Task description - Could you please find each line in the records that contains the word "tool" and copy it?

##### Dataset #####

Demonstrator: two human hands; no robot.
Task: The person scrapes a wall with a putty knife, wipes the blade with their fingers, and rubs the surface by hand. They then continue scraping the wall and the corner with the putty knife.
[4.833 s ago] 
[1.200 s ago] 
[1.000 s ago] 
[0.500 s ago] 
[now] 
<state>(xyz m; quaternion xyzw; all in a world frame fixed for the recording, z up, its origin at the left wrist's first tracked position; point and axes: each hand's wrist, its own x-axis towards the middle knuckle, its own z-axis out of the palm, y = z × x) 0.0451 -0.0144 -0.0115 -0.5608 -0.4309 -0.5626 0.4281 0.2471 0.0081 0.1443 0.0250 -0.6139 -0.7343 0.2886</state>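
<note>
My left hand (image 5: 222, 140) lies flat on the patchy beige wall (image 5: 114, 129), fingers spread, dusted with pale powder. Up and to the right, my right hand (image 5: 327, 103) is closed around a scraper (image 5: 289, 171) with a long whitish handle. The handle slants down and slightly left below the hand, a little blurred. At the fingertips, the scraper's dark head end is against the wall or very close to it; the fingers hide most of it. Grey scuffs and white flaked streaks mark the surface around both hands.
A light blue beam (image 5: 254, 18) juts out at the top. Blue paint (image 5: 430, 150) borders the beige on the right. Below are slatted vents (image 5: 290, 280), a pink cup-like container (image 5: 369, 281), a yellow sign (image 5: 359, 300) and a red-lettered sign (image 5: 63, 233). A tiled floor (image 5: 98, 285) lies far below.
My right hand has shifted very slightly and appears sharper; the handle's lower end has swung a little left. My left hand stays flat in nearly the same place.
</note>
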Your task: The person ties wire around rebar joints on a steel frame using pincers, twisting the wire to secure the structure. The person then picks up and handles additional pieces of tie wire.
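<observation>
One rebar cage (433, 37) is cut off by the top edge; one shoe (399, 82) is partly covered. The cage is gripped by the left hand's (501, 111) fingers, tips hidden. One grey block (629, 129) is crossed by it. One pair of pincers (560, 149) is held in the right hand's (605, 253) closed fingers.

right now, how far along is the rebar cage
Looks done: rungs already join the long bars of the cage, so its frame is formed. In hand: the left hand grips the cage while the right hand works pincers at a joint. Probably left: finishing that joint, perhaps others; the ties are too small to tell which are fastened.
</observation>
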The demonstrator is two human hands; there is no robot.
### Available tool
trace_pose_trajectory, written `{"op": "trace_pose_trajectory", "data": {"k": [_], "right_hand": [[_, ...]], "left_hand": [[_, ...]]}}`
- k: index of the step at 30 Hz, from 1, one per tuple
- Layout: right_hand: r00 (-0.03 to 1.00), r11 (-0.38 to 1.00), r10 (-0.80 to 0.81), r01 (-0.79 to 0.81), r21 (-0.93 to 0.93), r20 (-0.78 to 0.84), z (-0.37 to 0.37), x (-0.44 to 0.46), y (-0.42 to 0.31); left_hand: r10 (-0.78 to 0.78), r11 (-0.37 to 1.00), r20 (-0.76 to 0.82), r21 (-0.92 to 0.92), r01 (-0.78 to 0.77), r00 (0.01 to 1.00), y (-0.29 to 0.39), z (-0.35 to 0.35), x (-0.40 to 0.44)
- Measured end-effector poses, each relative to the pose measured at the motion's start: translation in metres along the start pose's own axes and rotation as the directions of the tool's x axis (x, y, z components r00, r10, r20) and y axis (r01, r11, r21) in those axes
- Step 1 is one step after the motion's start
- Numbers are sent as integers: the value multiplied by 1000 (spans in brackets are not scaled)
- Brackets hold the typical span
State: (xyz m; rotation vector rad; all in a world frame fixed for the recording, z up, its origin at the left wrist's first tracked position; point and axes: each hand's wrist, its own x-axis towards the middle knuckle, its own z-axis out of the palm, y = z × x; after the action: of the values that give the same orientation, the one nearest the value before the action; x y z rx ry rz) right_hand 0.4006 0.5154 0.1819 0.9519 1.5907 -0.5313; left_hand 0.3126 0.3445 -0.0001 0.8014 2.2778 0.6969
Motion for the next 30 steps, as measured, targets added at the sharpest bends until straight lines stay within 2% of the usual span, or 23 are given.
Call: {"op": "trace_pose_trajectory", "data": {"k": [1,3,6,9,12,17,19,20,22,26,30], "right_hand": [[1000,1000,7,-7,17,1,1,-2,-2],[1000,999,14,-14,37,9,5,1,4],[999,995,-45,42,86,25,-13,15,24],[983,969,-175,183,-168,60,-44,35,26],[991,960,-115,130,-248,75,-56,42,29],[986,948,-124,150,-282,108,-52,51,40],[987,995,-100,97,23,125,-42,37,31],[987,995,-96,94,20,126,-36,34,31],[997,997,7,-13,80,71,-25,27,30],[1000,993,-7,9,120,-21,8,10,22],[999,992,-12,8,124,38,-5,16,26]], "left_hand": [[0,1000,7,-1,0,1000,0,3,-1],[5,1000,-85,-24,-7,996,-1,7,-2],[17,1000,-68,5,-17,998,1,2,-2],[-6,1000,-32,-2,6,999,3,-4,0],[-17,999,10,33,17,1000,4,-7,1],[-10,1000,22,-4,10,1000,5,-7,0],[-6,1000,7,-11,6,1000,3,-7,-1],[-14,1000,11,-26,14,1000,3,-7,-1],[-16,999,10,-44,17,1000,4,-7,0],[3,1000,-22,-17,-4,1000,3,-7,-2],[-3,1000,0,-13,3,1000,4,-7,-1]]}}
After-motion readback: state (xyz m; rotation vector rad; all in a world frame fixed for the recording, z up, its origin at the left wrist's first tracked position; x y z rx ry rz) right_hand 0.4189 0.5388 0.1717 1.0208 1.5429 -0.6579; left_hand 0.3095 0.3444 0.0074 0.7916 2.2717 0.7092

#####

Exercise answer -
### Available tool
- Measured end-effector poses, each relative to the pose measured at the motion's start: translation in metres along the start pose's own axes and rotation as the directions of the tool's x axis (x, y, z components r00, r10, r20) and y axis (r01, r11, r21) in those axes

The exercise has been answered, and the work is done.